« Heureux les enfants qui naissent sans qu’on sache trop pourquoi ! »
Lucien Israël, Boiter n’est pas pécher.
Lucien Israël écrit cette phrase à la fin du chapitre « Pourquoi des enfants », dans lequel il évoque les raisons pour lesquelles les gens décident d’avoir des enfants et cet écart, ce manque qu’il existe toujours car si nous savions vraiment pourquoi nous voulions des enfants, ces enfants seraient enfermés dans cette raison.
Quand un enfant arrive au monde, il est entièrement dépendant de ses parents. Quand l’enfant pleure, les parents sont là pour répondre à ses besoins. Aussi bien l’enfant et les parents sont une sorte de même entité. Dans cet ensemble constitué, il y a dès le début un écart qui est source de frustration et même de colère chez l’enfant comme chez les parents. L’enfant ne pouvant s’exprimer par des mots est sous la coupe de l’interprétation souvent hasardeuse des parents. De plus, les parents parfois « se refilent le bébé », brisant au passage l’image idyllique d’un amour parental censé dégouliner à chaque heure du jour et de la nuit.
Dans cette affaire, l’enfant comprend très vite que s’il veut obtenir ce qu’il veut, il va devoir balbutier quelques mots à la mère en échange de soins, de lait et d’amour. Aussi, le langage devient pour lui une source de jouissance et il met toutes ses compétences innées à contribution.
J’observais il y a quelques jours ma nièce âgée de seulement deux mois, qui tentait d’imiter sa maman pour parler. Formant les lèvres, ouvrant la bouche en cœur, levant le menton et y mettant beaucoup d’intention.
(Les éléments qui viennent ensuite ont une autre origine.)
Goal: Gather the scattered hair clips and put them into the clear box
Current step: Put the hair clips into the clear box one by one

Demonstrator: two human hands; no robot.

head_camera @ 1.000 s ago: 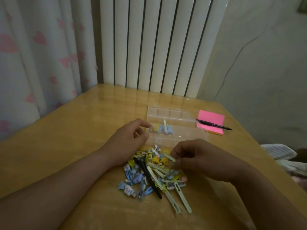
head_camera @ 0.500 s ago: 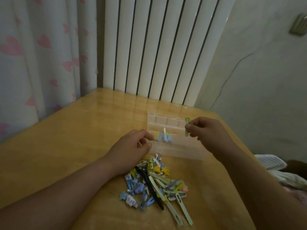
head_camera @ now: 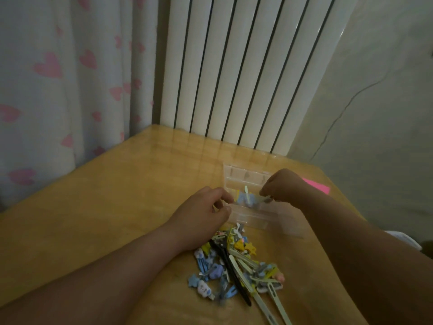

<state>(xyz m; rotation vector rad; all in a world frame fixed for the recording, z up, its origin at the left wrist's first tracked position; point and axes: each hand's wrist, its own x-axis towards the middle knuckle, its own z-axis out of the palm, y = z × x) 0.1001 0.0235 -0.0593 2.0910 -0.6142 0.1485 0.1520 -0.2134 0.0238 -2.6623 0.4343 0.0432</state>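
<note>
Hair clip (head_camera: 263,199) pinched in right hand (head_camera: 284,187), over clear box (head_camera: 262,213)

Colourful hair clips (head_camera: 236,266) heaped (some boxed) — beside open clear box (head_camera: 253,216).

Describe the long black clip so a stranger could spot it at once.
Start at the wooden table and find the pile of hair clips nearest the person, in front of the clear box. The long black clip lies diagonally across the pile's middle. It is the only black one among pastel blue, yellow and cream clips.

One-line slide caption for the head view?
Right hand lowers a clip into the clear box; left hand steadies it.
</note>
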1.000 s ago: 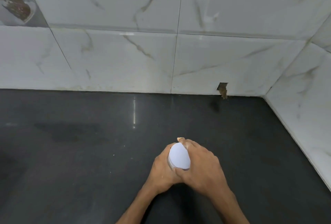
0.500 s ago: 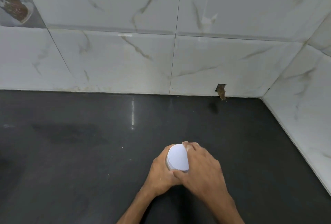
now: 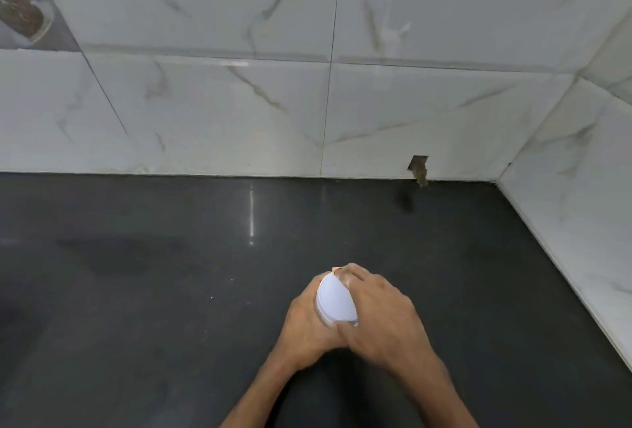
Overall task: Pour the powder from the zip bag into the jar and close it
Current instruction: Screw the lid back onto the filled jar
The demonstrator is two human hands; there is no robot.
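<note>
Down near the bottom edge, two bare forearms came up into view and met over one small jar (image 3: pixel 323 320). Its lid (image 3: pixel 337 297) was a smooth, flat white disc, matte like plastic, and just below the lid's rim a sliver of clear wall showed, glass or plastic, I could not tell which. The rest of the jar was hidden inside the palms, so I could not see any powder, and I could not tell whether it stood on the counter or was held just above it.

The left hand (image 3: pixel 307 328) was curled around the jar's body from the left, fingers closed on it. The right hand (image 3: pixel 379 315) lay over the lid's right side, thumb pressed at the near edge and fingertips hooked over the far edge, gripping the lid. A tiny orange-and-white scrap showed by those fingertips; it was too small to make out.

Around them spread one dark counter (image 3: pixel 171 291), polished stone, almost black, with a thin streak of reflected light and a duller smudge to the left.

Beyond it rose a wall of large glossy white marble-look tiles (image 3: pixel 239 113), grey-veined, turning a corner on the right. One small chipped notch (image 3: pixel 419 167) sat at the base of the back wall. One picture tile (image 3: pixel 24 17) was at far upper left.
</note>
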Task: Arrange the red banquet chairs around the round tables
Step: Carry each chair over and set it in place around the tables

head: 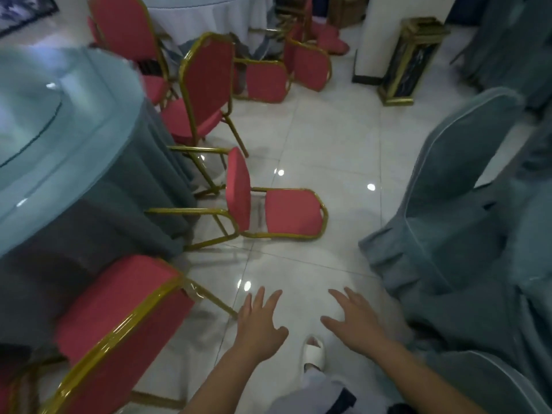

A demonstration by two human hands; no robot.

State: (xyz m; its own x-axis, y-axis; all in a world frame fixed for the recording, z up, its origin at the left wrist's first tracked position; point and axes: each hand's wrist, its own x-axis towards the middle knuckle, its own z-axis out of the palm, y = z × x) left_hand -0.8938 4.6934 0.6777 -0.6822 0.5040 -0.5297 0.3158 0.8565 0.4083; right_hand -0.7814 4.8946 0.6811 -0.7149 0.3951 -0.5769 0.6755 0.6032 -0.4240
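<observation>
A red banquet chair with padded fabric and a shiny gold tubular metal frame [291, 212] lies tipped onto its back at the centre of the frame. Its rounded backrest is flat on the glossy white tiled floor [328, 138], its seat stands on edge, and its legs point left toward the round table draped in a pleated teal cloth under a clear glass top [98, 162]. A second red and gold chair [119, 309] stands at the lower left, pushed against the same table. A third [206, 82] stands upright at the table's far side in the upper middle, and beyond it two more red chairs [265, 80] lie tipped over near a table with a pale cloth [209, 13]. Chairs in loose, soft teal fabric covers with light piping [448, 180] fill the right side. A boxy black and gold stand [412, 61] sits in the upper right. At the lower centre the left hand [260, 321] and right hand [355, 321] reach forward over bare floor, palms down. Their fingers [259, 298] are spread apart and hold nothing. The fallen chair lies well above them in the frame, apart from both hands, and the lower-left chair's leg is just beside the left hand. A foot in a white slipper [313, 352] shows between the forearms.
</observation>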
À tel point, que les mots comme des signaux de fumée, même s’ils ne faisaient pas vibrer l’air pour produire des sons, étaient entendables de nos yeux. Sa maman l’encourageant dans cet exercice, le jeu dura plusieurs minutes.
Ce qu’on désigne par stade du miroir n’est autre que la constitution du sujet dans une découverte progressive par l’enfant de l’unité de son corps et de l’écart entre l’intérieur et l’extérieur.
La découverte par l’enfant de l’écart entre son image corporelle et son image spéculaire. Écart entre ce que l’enfant ressent et ce qu’il donne à voir. Écart entre ce qu’il pense être et ce qu’on voit de lui.
Cet autre qu’il voit dans le miroir et dans les yeux de ses parents, est parfois confondu avec lui-même. Ce qui peut générer des tensions agressives tournées vers les autres et vers lui-même.
Par cette formation d’un Moi unifié dans une forme de jubilation narcissique et par le refoulement de l’image corporelle dans l’inconscient en formation, le sujet commence une nouvelle expérience avec le réel.
Le refoulement de ce que l’enfant souhaite véritablement et son ouverture au désir de l’autre dans la parole est un équilibre délicat entre formation et aliénation du sujet.
L’image du corps refoulée est marqué par des mots, des signifiants et des désirs. L’inconscient se structure comme tel. Comme un langage. Le langage du grand Autre.
L’inconscient n’est pas l’instinct de l’homme mais une division de l’homme de manière que l’ambivalence et des pensées contradictoires peuvent cohabiter dans un seul et même être. Lui offrant ainsi la possibilité d’un choix et de donner un sens propre à sa vie.